* _Data section_:
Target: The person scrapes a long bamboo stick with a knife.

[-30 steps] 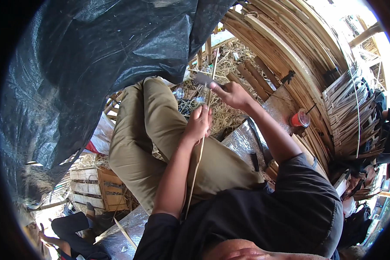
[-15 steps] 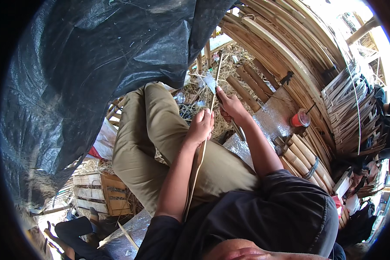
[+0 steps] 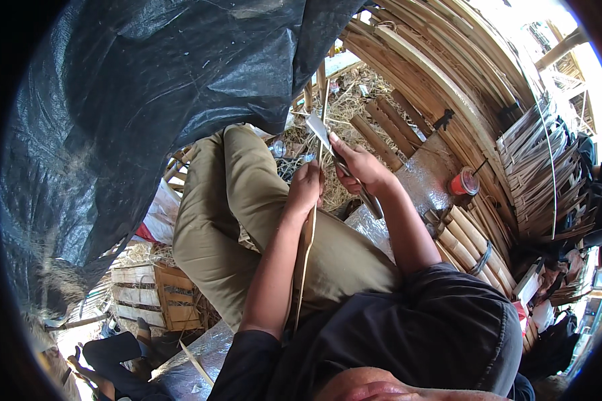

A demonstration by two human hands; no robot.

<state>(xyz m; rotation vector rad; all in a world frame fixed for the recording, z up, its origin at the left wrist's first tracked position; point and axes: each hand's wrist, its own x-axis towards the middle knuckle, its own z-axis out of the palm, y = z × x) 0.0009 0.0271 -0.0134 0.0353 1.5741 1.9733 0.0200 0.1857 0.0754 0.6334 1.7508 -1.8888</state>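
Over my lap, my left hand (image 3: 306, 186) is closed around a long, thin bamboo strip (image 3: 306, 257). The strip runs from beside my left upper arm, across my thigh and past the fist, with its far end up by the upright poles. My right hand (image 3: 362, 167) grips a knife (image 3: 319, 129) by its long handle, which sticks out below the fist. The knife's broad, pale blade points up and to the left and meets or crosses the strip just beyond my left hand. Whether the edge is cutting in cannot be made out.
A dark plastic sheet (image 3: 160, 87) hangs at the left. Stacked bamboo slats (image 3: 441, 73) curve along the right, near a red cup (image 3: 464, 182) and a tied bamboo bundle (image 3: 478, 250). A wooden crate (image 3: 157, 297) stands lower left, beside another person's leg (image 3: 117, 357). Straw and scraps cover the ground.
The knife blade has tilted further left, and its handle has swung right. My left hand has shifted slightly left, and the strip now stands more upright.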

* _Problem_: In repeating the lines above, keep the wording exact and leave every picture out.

* _Answer to the problem_:
Target: The person scrapes a long bamboo stick with a knife.

[-30 steps] 
[-15 steps] 
[+0 steps] 

A demonstration by two human hands; no robot.

<state>(xyz m; rotation vector rad; all in a world frame fixed for the recording, z up, its origin at the left wrist's first tracked position; point and axes: each hand's wrist, its own x-axis towards the middle knuckle, its own z-axis out of the palm, y = z × x) 0.0009 0.0271 -0.0134 0.0353 1.5741 1.9733 0.0200 0.1857 0.0754 0.6334 1.7508 -1.8888</state>
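Over my lap, my left hand (image 3: 306, 186) is closed around a long, thin bamboo strip (image 3: 306, 257). The strip runs from beside my left upper arm, across my thigh and past the fist, with its far end up by the upright poles. My right hand (image 3: 362, 167) grips a knife (image 3: 319, 129) by its long handle, which sticks out below the fist. The knife's broad, pale blade points up and to the left and meets or crosses the strip just beyond my left hand. Whether the edge is cutting in cannot be made out.
A dark plastic sheet (image 3: 160, 87) hangs at the left. Stacked bamboo slats (image 3: 441, 73) curve along the right, near a red cup (image 3: 464, 182) and a tied bamboo bundle (image 3: 478, 250). A wooden crate (image 3: 157, 297) stands lower left, beside another person's leg (image 3: 117, 357). Straw and scraps cover the ground.
The knife blade has tilted further left, and its handle has swung right. My left hand has shifted slightly left, and the strip now stands more upright.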

No part of the exercise is left unanswered.